Instance consultative de la République, le Cese regroupe 175 conseillers, représentant les salariés (52), les entreprises (52), la vie associative (45) et la défense de l’environnement (26). Claire Thoury, présidente du Mouvement associatif et conseillère du Cese, pourrait affronter Dominique Carlac’h, ancienne vice-présidente du Medef, pour succéder à Thierry Beaudet, ex-président de la Mutualité française.

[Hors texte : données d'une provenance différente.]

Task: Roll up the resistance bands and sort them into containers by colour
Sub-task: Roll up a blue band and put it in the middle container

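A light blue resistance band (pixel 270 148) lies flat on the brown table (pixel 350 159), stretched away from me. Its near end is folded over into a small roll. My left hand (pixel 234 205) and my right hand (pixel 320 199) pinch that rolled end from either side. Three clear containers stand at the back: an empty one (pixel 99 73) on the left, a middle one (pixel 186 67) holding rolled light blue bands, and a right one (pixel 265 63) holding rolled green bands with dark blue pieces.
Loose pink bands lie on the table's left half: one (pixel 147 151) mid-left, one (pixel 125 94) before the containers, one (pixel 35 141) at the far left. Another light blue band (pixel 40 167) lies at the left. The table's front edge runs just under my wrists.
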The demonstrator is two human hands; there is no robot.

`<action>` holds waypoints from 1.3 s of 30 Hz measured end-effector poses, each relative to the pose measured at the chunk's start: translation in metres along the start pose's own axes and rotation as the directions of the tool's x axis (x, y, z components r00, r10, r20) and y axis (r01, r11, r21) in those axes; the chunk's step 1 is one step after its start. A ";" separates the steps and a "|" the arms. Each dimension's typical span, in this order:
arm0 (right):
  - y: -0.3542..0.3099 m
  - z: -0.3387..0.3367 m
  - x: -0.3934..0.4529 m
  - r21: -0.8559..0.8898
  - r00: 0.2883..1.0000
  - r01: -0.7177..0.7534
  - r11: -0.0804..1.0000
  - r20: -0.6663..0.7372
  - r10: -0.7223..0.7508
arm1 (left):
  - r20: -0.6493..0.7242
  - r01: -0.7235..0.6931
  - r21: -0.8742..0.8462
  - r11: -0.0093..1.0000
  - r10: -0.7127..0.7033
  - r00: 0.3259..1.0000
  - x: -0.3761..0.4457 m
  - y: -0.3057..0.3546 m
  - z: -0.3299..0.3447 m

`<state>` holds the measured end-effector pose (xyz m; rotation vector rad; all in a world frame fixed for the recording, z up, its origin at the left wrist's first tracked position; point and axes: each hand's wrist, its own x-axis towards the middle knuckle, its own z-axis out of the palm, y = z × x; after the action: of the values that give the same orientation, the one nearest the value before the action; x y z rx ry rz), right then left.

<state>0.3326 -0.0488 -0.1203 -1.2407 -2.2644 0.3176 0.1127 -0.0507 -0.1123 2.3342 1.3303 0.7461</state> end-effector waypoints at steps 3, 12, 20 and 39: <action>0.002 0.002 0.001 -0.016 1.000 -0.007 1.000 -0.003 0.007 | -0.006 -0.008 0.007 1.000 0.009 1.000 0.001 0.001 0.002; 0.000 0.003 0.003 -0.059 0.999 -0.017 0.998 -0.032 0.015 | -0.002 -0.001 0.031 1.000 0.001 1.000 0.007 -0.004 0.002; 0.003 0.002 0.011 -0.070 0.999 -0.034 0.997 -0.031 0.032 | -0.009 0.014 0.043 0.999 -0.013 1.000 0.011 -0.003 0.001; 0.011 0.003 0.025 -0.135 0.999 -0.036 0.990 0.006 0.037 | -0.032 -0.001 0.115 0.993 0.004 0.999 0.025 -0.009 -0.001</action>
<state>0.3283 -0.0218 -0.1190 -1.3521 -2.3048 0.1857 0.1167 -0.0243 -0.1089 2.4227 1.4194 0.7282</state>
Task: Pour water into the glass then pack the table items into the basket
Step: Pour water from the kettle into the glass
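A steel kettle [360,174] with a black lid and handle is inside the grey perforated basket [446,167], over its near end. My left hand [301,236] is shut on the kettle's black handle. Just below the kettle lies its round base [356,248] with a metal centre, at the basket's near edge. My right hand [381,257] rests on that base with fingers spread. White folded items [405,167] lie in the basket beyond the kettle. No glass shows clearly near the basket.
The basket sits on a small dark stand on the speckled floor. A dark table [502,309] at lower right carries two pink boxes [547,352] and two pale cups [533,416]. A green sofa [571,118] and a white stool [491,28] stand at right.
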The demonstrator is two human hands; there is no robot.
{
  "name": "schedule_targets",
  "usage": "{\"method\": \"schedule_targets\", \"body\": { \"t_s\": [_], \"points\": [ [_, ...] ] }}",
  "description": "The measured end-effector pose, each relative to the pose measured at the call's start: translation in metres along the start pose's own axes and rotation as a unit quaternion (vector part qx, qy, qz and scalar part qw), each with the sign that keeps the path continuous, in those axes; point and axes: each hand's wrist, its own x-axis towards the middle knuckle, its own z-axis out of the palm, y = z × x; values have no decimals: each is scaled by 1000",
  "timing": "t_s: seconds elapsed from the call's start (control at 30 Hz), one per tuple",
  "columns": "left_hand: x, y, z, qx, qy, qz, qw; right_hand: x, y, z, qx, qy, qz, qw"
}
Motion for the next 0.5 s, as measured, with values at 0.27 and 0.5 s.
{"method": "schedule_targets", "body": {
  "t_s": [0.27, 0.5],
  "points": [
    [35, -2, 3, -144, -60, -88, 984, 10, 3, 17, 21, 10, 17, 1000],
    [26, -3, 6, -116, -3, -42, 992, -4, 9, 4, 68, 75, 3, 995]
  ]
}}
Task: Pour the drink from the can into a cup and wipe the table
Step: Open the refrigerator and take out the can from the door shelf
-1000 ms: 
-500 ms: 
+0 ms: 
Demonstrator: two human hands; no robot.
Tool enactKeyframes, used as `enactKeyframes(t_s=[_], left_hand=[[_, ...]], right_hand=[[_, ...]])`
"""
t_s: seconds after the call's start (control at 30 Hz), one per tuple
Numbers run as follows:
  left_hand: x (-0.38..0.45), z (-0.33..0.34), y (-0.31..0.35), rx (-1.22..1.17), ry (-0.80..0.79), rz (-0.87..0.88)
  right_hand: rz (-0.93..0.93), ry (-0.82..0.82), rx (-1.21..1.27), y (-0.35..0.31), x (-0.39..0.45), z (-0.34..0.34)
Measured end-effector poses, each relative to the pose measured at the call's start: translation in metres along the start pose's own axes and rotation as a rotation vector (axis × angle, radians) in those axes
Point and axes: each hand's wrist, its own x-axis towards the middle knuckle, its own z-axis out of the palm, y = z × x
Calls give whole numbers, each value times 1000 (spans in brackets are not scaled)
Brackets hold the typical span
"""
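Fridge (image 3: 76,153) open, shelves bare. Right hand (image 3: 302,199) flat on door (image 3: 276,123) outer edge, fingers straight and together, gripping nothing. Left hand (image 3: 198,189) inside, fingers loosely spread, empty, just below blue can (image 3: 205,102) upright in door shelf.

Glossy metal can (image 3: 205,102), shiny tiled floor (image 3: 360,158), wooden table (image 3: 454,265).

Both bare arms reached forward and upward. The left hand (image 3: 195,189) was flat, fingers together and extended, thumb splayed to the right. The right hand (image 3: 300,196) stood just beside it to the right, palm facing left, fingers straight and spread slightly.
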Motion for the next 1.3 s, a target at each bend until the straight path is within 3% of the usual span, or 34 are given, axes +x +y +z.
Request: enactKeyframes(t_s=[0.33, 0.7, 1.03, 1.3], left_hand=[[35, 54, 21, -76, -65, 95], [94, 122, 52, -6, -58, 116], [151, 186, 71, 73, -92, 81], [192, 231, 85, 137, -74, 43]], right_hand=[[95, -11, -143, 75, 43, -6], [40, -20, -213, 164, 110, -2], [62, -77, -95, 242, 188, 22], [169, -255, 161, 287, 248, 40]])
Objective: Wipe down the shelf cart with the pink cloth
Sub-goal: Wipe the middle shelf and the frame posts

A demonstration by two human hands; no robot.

Dans un communiqué commun, les syndicats rappellent le rôle stratégique de l’institution : « Dans un moment où les crises se succèdent et où les fondements de nos démocraties sont mis à l’épreuve, le Cese a plus que jamais un rôle à jouer : éclairer les décisions publiques, amplifier la voix de la société civile et faire entendre le poids de ce que nos organisations construisent chaque jour sur le terrain. »
Ils insistent sur le potentiel de transformation de cette instance : « Le Cese peut être bien davantage qu’une chambre consultative : un espace où la société civile organisée, dans toute sa diversité, contribue réellement à tracer des chemins pour le pays. » Et concluent : « Nous nous reconnaissons dans la candidature de Claire Thoury parce qu’elle incarne cette démarche. » Les syndicats soulignent également l’expérience de Claire Thoury au sein du Cese : « Elle en connaît en profondeur le fonctionnement » ainsi que ses interlocuteurs, et appellent « l’ensemble des membres du Cese à soutenir sa candidature ».
Son projet pour l’institution s’inscrit dans une volonté de renforcement : rendre le Cese « robuste par lui-même, politiquement et financièrement », alors qu’un rapport parlementaire l’été dernier avait critiqué le « trop faible investissement de ses membres » et la rareté de ses publications. Face à ces critiques, près de 70 dirigeants syndicaux, patronaux et associatifs avaient rappelé l’importance du Cese pour le dialogue et la recherche de compromis, tout en soulignant son coût modeste : « à peine 0,006 % du budget de l’Etat ».